その頬がわずかに赤く見えるのは夕日のせいだろうか。
「私、ダレスさまが一緒にいてくださるから、強くなれるのですわ」
リリーナの手が、ベンチに投げ出した俺の片手に、戸惑いながら重ねられた。
「ダレスさま、私に勇気をくださいませ……」
「なんの勇気さ」
「皇子殿下に虐げられる運命から逃げ出すための勇気を……私、あの方との婚約を破棄いたします」
「!」
それこそがチヒロが言っていた『リリーナ救済ルート』の条件だ。
俺的には願ったりかなったりだが、それって……
「それで君は幸せになれるの?」
俺の不安に、リリーナは笑って答えてくれた。
「幸せになれるかどうかはわかりませんが、不幸から逃げ出すことはできますわ」
「じゃあ、いいか……」
手のひらを返して彼女の手を握り返せば、その指先は少し冷たかった。
「ごめんなさい、まだ少し怖いみたい……」
リリーナは弱々しく笑った。
「本当は、逃げ出せば楽になれることはわかっていましたの。ですが、いずれ皇后となる身としては、逃げ出すことは民に対する責任の放棄だと、なぜでしょうね、そう思い込んで自分を追い詰めていたのですわ」
「だって、小さい頃からそういうふうに王妃教育を受けていたんだろ、そう思ったって仕方ないじゃん」
「ええ、ですから、今までの私ならば、国民に対する責任を投げ出して逃げる勇気なんてなかったのですわ。でも、いまはダレス様がいてくださるから……」
俺よりも一回り小さい手が、全ての決意を込めたように力強く俺の手を握り返してきた。
俺は何もできないけれど、この手を握るだけでリリーナに勇気を与えることができるというならば、せめて……俺は繋いだ手が離れないようにと、きゅっと指先に力を込めた。

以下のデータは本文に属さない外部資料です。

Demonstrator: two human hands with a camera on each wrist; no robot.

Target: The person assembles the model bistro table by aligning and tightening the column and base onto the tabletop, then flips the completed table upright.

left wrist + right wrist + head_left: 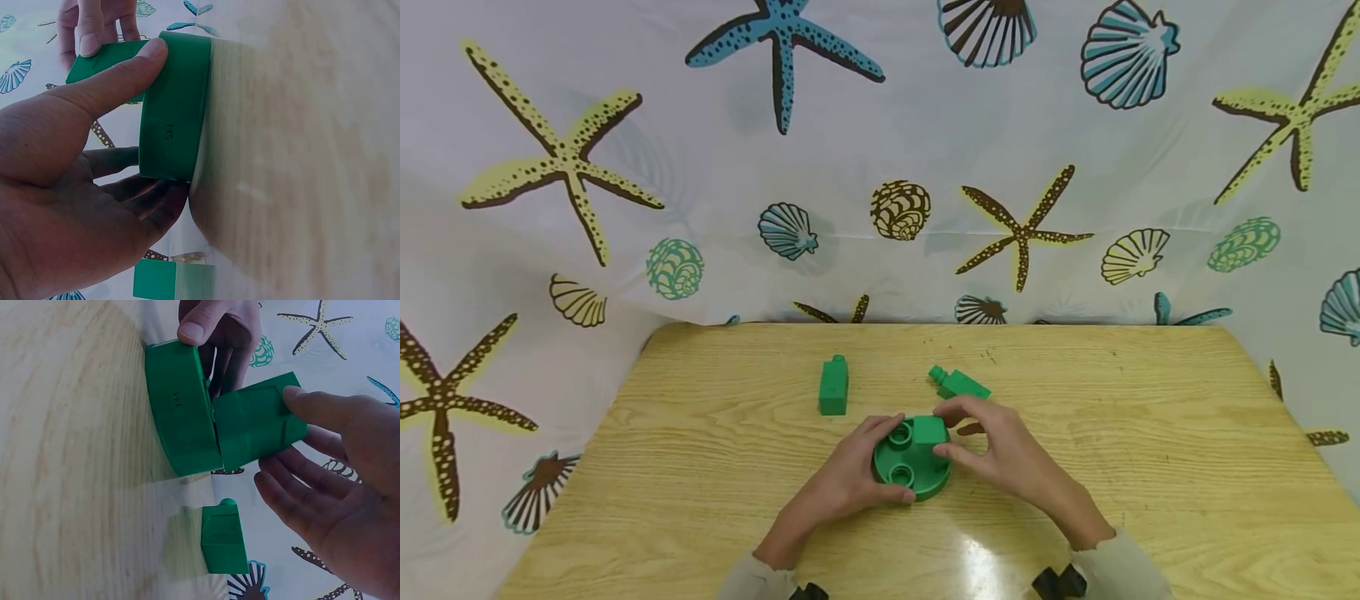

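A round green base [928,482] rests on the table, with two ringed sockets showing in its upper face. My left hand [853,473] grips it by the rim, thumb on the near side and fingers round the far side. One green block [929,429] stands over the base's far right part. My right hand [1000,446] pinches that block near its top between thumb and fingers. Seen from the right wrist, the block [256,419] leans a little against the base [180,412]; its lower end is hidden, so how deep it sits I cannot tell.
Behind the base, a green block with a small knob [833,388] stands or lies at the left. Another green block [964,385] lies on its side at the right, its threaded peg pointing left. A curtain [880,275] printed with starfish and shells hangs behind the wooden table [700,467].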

噴水の周りを走り回っていた子供達が、俺たちの繋いだ手をめざとく見つけて囃し立てる。
「あー、アベックだ、アベック!」
「イチャイチャだー」
「チューするんだー」
チューは時期尚早というか、したいけどそういう雰囲気とはちょっと違うというか……ともかく、いまじゃない。
それでも、ちびっ子たちにいくらからかわれようとも、決意に震えるこの手を離す気にはなれない。
噴水の前で、ただ無言で、俺はじっとリリーナの手を握ったままでいた。